# [What you will do]
Your answer must consist of exactly the lines below, starting with the line with "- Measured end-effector" and going on through the line with "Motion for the", and nothing else.

# [Source material]
***
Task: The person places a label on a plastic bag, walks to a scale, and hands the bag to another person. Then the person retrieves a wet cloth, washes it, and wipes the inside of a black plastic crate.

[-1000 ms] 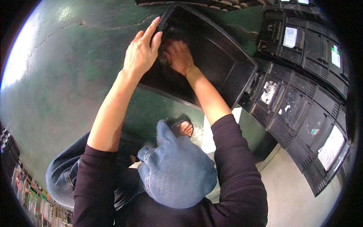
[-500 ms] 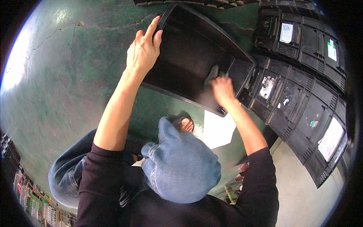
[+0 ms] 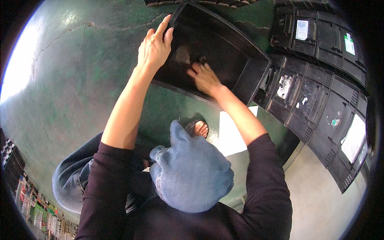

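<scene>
A large black plastic crate (image 3: 218,42) lies open in front of me, tilted, its dark inside facing me. My left hand (image 3: 155,50) grips its left rim, fingers curled over the corner with the index finger stretched along the edge. Inside the crate, my right hand (image 3: 205,78) is low against the inner surface, palm down with bent fingers. Under and beyond its fingers is a greyish, smeared cloth (image 3: 183,55), blurred by motion. A darker bit shows at the fingertips, too unclear to name.
Several black crates (image 3: 316,92) with worn labels stand at the right. A white sheet (image 3: 232,134) lies on the green floor (image 3: 92,76) just below the crate. My denim-covered knee (image 3: 192,172) and sandalled foot (image 3: 199,129) are close by. Shelving (image 3: 40,212) shows at lower left.
My right hand has swept left with the cloth, from the crate's right end toward its middle. My left hand stays on the rim; the crate has barely shifted.
</scene>
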The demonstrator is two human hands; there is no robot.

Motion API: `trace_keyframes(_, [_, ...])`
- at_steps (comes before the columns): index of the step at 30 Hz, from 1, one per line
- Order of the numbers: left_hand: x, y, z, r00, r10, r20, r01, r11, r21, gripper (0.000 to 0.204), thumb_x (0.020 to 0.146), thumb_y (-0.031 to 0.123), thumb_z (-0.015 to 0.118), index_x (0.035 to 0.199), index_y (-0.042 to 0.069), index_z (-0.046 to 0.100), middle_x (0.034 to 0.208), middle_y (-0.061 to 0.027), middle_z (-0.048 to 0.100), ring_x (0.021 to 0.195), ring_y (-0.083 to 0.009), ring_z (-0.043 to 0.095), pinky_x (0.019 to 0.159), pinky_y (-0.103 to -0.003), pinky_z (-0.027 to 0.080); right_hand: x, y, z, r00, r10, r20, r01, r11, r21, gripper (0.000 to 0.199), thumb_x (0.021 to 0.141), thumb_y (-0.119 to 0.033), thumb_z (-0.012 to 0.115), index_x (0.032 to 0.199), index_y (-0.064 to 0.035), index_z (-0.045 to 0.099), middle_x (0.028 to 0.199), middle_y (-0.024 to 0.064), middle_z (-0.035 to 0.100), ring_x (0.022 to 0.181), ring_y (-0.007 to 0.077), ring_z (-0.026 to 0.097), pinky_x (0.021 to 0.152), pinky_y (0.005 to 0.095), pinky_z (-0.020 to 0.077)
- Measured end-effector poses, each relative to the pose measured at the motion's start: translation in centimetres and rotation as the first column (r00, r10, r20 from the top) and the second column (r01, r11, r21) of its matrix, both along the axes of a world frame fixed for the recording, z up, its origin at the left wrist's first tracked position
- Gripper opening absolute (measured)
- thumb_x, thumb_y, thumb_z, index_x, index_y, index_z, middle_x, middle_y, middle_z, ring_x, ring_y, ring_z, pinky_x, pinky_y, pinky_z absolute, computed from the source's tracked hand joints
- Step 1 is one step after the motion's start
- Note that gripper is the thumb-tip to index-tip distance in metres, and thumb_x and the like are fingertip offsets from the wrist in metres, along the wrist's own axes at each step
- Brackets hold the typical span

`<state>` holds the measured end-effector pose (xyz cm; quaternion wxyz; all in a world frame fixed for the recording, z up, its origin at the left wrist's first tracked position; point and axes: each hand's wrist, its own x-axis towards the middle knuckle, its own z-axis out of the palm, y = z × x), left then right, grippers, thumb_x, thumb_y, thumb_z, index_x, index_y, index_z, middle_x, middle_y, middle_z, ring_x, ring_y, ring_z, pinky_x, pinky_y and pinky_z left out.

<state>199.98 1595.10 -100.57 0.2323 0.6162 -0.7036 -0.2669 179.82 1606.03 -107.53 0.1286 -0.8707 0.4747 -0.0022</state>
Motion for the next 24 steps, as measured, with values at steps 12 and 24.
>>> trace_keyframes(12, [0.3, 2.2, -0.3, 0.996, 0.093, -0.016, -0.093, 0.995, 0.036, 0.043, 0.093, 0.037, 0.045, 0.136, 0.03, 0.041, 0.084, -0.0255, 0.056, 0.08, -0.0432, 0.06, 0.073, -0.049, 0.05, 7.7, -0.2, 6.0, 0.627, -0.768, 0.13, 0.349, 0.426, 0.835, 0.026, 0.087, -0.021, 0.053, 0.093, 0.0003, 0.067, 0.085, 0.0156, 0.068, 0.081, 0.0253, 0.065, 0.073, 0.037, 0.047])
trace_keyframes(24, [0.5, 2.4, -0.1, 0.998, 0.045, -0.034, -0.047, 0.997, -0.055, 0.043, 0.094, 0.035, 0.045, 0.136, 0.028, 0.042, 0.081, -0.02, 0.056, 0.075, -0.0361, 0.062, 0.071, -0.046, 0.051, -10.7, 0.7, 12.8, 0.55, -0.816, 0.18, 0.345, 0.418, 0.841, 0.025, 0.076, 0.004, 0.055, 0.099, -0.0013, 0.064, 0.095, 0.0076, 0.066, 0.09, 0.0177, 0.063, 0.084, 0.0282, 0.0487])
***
# [Finished task]
- Measured end-effector poses, each relative to the pose measured at the motion's start: translation in centimetres and rotation as the first column (r00, r10, r20 from the top) and the second column (r01, r11, r21) of its matrix, both along the axes of a world frame fixed for the recording, z up, its origin at the left wrist's first tracked position
- Gripper opening absolute (measured)
- thumb_x, thumb_y, thumb_z, index_x, index_y, index_z, middle_x, middle_y, middle_z, ring_x, ring_y, ring_z, pinky_x, pinky_y, pinky_z absolute, computed from the source's tracked hand joints
- Step 1 is one step after the motion's start
- Note that gripper is the thumb-tip to index-tip distance in metres, and thumb_x and the like are fingertip offsets from the wrist in metres, along the wrist's own axes at each step
- Brackets hold the typical span

`<state>` holds the measured end-effector pose (xyz cm; quaternion wxyz; all in a world frame fixed for the recording, z up, its origin at the left wrist's first tracked position; point and axes: each hand's wrist, its own x-axis towards the middle knuckle, its own z-axis out of the palm, y = z × x), left then right, grippers, thumb_x, thumb_y, thumb_z, index_x, index_y, index_z, middle_x, middle_y, middle_z, ring_x, ring_y, ring_z, pinky_x, pinky_y and pinky_z left out.

<state>199.98 1595.10 -100.57 0.2323 0.6162 -0.7036 -0.2669 179.82 1606.03 -107.53 0.1286 -0.8707 0.4747 -0.0022</state>
Motion for the next 24 steps, as measured, with values at steps 12 and 24.

The exercise asks for nothing more than this.